Era
um domingo de inverno na metrópole. O céu cinza, o chão cinza, as pessoas todas
vestidas de cores sóbrias e cobertas de pano até a cabeça – fazia muito frio e
o inverno é deveras elegante e severo. Tal era o quadro quando aquela pequena
menina, particularmente normal sem qualquer característica notável, resolveu
dar uma volta pela rua sem a companhia de sua mãe, apenas para ver as pessoas
todas arrumadas. Saiu vestindo amarelo, como um canarinho, e correu pelas frias
calçadas como se tentasse voar com o gélido vento de inverno. Sentiu cheiro de
café no ar. Suas asas falharam e a menina tropeçou nos próprios pés; caiu no
chão e esfolou o joelho, em frente à cafeteria. O duro concreto não lhe poupou
a dor tampouco a roupa, já que a calça rasgara e o joelho estava exposto com
sua carne arranhada. Sangrava. Por um soberbo acaso, da cafeteria ressoava o
prelúdio para piano número quinze de Chopin e a solenidade melancólica da
música calou o choro da menina e fez-lhe olhar
para o machucado. Algo de mágico acontecia em seu corpo: sua pele se abria e
revelava o que havia de mais íntimo em seu interior. A exposição do próprio
sangue, que pingava e manchava a pele impermeável do concreto, era quase como
uma violação de sua própria intimidade. Por trás de sua pele branca, a capa
protetora de seu corpo, havia um organismo que pulsava sangue vermelho. Sua cor
forte era ainda escondida pelas veias, de forma que não há nada no corpo que se
permita ser vermelho a não ser o sangue. Ser vermelho garante que seja
saudável, mas ao mesmo tempo indica seu perigo. Quando exposto, vazado, por uma
brecha aberta na pele, o sangue grita que algo está errado e o vermelho é a cor
da atenção. Pode existir somente dentro de nós, trabalhando e existindo às
escondidas, e no caso da menina, que nunca havia visto seu próprio sangue, ele
existia de maneira invisível. Quase se perguntou o que era aquilo saindo de seu
joelho depois que caiu. Mas soube, no exato momento em que as gotas de sangue pingavam
no chão – e a música de Chopin não poderia ser mais apropriada, pois era também
conhecida como “Raindrop” (gota de chuva) – que aquilo era um evento
excepcional em sua biologia particular. Não teve medo de seu sangue e nem ficou
impressionada com o machucado, apenas intrigada com a aparência daquilo que
vive de forma velada. E nas redondezas, o sangue vermelho da menina de amarelo se
destacou no meio daquele mar de coisas cinzas.
Essa
imagem ficaria ainda na sua cabeça durante muito tempo. Quando cresceu pôde ver
qual era a simbologia do sangue em sua cultura, mas nunca a entendeu realmente.

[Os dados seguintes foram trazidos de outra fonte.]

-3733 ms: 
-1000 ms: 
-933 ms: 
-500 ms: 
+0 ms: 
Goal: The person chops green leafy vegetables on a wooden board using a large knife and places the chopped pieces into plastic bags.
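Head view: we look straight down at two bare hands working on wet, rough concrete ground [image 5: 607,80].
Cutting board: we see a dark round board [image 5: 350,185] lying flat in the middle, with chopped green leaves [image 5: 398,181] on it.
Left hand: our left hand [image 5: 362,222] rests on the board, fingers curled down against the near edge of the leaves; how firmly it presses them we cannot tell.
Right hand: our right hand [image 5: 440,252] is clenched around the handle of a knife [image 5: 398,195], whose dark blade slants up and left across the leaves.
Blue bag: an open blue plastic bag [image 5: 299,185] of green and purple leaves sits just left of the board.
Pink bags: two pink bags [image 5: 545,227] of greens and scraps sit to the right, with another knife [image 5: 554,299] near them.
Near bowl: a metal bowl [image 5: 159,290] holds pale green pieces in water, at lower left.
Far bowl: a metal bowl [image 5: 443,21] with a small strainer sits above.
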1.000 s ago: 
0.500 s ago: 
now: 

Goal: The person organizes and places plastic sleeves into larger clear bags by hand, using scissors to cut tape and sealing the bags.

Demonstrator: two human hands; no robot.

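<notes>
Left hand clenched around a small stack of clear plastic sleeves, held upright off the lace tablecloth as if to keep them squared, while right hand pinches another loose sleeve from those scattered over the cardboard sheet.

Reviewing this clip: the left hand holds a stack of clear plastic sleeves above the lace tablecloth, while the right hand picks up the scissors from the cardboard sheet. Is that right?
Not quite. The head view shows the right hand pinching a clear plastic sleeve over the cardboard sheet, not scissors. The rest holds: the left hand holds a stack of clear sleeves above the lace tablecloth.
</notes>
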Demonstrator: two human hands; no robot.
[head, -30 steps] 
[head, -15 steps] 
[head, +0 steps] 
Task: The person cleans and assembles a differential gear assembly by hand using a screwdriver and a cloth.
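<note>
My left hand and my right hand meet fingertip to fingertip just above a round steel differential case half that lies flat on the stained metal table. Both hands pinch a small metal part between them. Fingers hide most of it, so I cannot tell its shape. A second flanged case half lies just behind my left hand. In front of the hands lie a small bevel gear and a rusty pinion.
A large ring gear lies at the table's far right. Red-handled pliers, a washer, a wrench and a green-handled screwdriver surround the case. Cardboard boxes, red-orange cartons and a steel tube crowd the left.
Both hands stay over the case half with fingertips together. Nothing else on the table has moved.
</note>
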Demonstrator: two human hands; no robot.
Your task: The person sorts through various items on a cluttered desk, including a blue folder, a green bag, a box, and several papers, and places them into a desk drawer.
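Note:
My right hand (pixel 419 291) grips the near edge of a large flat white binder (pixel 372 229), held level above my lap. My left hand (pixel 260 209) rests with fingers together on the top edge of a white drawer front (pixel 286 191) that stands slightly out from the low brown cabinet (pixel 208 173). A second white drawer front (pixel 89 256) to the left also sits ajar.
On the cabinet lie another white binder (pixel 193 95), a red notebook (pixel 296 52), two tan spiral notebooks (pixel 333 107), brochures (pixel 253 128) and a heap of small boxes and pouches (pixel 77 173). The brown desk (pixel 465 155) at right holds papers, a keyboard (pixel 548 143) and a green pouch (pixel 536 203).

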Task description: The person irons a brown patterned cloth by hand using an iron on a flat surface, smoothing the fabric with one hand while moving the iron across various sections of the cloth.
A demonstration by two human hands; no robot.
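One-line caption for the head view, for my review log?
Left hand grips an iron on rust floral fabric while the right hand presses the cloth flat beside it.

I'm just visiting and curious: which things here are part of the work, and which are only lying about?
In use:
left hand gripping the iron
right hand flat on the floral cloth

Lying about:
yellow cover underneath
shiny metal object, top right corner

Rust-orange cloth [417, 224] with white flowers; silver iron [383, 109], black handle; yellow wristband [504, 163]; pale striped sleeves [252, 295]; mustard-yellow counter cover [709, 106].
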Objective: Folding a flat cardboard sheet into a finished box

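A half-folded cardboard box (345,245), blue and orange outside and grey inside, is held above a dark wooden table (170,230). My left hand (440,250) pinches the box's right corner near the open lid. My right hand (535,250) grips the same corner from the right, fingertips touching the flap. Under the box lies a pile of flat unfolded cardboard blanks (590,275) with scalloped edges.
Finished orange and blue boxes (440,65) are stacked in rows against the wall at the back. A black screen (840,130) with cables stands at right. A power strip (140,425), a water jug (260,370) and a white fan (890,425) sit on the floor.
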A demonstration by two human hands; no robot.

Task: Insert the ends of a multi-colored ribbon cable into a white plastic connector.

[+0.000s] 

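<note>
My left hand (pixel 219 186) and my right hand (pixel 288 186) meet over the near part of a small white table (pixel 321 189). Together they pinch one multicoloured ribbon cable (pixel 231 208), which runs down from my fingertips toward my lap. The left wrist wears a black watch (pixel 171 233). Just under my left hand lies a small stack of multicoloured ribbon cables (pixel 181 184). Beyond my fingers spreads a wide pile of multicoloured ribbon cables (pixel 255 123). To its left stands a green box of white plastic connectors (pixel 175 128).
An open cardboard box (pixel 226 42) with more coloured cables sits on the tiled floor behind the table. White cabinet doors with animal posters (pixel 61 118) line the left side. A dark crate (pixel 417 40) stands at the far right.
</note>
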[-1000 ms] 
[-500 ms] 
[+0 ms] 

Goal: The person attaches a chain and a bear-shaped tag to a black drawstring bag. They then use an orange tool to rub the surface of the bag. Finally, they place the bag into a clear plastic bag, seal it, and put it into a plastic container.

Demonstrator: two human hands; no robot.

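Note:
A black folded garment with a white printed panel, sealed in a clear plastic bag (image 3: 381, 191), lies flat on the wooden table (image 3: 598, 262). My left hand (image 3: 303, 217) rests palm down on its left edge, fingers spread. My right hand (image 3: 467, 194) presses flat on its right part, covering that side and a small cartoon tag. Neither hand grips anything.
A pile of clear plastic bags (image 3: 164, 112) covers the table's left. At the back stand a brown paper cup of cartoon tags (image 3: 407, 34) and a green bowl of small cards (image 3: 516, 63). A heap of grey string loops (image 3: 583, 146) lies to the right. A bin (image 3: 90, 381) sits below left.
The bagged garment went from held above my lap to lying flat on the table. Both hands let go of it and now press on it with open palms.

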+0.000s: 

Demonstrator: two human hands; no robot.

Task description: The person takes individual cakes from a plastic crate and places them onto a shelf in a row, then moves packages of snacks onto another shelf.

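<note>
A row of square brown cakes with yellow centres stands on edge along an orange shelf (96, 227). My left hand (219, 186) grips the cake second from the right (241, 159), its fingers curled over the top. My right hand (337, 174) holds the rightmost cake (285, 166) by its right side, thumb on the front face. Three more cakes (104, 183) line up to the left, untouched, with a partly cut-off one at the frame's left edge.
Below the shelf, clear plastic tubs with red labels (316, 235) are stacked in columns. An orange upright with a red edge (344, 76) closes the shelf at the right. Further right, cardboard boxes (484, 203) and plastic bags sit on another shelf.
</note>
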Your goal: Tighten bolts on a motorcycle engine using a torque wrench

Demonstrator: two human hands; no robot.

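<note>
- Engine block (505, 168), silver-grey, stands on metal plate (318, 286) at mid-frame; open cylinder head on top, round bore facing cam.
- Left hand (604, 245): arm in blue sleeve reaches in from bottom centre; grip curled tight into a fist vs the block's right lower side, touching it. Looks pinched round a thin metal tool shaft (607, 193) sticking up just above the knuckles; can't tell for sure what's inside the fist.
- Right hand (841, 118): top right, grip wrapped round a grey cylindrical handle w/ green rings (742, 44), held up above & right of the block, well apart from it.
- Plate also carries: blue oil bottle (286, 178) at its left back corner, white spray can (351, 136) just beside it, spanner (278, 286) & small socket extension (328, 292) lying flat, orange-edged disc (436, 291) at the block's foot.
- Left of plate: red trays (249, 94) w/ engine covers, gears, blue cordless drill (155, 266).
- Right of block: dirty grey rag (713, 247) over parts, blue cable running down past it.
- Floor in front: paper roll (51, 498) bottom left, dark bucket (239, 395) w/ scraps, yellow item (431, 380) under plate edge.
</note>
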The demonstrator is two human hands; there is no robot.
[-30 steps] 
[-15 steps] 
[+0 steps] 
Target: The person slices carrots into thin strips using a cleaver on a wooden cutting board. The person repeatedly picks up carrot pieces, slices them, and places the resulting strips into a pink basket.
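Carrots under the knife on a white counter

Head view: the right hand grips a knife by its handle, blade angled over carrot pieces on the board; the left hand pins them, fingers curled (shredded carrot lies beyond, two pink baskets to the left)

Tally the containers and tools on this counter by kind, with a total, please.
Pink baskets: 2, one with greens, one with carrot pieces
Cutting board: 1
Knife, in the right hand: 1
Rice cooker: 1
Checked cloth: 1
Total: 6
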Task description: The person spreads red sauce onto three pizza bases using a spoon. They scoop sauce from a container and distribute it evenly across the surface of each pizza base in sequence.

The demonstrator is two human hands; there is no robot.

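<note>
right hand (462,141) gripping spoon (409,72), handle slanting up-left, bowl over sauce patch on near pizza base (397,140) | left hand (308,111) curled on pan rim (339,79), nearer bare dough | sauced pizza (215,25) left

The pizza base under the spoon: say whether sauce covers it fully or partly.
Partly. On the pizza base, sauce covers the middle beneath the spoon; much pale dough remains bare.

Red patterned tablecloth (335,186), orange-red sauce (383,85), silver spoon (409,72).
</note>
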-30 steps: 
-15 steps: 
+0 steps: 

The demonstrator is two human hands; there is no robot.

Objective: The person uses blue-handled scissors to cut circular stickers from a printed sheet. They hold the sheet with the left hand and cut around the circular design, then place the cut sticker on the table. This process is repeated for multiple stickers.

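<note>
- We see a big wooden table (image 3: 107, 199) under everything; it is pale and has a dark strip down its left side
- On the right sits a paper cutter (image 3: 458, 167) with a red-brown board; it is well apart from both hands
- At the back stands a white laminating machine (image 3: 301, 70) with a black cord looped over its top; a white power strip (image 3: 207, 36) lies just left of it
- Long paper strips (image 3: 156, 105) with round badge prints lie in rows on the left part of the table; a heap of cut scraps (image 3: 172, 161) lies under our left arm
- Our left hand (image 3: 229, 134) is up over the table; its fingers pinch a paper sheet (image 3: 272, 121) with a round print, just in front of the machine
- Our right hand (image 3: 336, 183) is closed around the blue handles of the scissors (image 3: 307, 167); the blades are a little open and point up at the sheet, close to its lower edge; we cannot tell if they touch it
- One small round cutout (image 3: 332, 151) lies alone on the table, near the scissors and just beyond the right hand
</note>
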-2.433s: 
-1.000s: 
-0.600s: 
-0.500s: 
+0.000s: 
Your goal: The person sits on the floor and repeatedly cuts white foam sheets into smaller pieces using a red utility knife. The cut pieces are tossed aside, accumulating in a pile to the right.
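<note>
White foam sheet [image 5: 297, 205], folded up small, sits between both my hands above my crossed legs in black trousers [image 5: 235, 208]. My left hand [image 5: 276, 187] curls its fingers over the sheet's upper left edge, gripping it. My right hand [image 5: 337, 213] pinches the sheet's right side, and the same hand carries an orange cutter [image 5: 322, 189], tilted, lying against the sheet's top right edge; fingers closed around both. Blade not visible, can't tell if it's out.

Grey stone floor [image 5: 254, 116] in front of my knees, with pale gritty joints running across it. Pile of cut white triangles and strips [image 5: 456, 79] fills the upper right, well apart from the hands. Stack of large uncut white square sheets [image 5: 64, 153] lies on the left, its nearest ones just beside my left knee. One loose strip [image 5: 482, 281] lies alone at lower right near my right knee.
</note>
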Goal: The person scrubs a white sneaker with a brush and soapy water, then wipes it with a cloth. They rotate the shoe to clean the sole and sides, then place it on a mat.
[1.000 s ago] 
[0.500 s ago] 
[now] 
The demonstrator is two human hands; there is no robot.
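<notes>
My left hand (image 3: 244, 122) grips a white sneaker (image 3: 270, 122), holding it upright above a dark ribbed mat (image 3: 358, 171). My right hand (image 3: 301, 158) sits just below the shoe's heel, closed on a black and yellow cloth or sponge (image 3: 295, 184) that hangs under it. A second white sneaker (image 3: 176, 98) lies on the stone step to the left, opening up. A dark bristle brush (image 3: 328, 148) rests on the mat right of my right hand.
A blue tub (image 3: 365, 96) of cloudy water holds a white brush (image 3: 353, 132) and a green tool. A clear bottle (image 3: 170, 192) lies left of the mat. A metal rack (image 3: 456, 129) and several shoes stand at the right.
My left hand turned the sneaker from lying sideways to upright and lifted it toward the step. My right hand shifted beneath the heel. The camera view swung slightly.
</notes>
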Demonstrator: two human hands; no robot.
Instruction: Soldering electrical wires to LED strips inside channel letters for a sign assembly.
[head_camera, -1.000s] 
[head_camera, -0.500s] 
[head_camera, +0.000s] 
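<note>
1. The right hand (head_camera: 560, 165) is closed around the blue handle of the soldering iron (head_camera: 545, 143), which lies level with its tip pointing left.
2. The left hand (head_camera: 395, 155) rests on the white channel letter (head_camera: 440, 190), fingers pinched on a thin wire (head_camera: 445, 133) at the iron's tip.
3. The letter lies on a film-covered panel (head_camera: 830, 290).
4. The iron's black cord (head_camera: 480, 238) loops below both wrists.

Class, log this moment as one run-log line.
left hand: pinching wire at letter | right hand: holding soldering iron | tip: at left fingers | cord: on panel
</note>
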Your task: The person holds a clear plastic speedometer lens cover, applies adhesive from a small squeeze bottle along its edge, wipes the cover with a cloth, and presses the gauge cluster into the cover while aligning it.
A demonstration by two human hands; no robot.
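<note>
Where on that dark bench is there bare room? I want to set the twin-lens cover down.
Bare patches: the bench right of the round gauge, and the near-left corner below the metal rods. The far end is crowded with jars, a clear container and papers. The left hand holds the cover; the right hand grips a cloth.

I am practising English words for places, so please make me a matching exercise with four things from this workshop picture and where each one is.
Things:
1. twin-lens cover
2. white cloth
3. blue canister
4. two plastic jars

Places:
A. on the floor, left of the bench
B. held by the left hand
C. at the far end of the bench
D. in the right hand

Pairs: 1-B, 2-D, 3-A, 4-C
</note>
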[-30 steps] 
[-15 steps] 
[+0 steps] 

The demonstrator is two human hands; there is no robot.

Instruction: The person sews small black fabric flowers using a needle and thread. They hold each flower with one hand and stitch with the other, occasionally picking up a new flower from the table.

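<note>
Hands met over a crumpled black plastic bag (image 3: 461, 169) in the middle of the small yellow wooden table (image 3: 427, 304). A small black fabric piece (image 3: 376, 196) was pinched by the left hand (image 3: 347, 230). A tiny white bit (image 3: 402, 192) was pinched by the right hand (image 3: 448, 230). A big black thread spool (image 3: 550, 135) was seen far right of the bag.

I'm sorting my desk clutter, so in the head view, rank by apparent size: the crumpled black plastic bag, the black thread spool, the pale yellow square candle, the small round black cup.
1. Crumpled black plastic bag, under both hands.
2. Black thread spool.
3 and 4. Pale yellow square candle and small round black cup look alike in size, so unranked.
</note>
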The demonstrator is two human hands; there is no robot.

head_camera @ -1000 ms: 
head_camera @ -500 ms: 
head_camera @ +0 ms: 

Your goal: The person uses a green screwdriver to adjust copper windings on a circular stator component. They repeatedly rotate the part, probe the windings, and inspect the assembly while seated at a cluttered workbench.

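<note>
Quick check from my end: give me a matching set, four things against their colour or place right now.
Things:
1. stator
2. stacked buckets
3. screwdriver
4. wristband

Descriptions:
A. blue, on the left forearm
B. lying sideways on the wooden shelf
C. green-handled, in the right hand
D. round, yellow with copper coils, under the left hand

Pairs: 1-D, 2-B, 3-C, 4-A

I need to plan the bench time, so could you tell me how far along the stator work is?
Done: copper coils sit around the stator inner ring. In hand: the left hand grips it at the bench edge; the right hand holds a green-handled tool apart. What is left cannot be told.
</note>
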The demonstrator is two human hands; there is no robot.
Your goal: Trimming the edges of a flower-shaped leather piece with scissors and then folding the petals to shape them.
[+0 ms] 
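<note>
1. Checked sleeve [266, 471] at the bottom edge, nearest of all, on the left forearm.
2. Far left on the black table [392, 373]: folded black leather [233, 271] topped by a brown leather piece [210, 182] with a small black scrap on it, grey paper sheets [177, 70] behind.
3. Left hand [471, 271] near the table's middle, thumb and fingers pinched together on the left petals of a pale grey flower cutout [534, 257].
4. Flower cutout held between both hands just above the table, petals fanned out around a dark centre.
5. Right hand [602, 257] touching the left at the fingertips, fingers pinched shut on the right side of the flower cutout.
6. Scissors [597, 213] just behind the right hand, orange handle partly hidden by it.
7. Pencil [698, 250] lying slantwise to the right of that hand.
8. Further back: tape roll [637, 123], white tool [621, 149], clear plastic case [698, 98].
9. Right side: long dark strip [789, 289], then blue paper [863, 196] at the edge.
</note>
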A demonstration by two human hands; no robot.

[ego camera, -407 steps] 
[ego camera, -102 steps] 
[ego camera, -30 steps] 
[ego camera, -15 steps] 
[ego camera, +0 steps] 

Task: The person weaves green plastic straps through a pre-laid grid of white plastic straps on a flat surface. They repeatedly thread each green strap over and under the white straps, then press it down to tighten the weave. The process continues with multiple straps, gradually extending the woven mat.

Aos onze anos ficou mocinha e teve sua primeira menstruação: a sensação dessa
vez era diferente daquela da infância, pois a presença do sangue não era
excepcional e sim regulado, fazia parte das engrenagens biológicas de qualquer
mulher. Mas qual a diferença daquele sangue que sai do joelho esfolado e o
sangue que sai de dentro de seu órgão? Apenas, talvez, o significado de sua
manifestação. Mas onde quer que estivesse, qualquer que fosse o seu sangue,
aquela cor vermelha era sempre chamativa. Descobriu que é aceitável cair,
machucar o joelho e andar com sangue na perna até conseguir limpá-lo – porque o
vermelho não deve existir por fora – pois sua causa era acidental, mas não é
aceitável se suas roupas se manchem de sangue de “mocinha”, pois a causa não é
nada acidental. Pelo contrário, esse sangue deve ser extirpado até quase se
tornar invisível, deixar de existir, já que sua existência é considerada impura
e digna de infelicidade. Foi o que uma dessas propagandas de absorvente lhe
ensinou – e também as crianças da escola, quando apontaram o dedo para ela e
riram da manifestação genuína do relógio biológico - quando colocado em
confronto com a calça branca e seu símbolo de pureza. Foi aí que sentiu como o
sangue, tão alheio a tudo o que lhe é imposto por aqueles do lado de fora, não
é apenas fluido essencial e vital de seu próprio corpo, do qual não é preciso
ter repulsa, mas algo que pertence a um universo maior de símbolos e
significações, dentro de um mundo asséptico. Que pena, pensa ela. Gostava mais
quando Chopin entendia os pingos de meu sangue caindo no chão.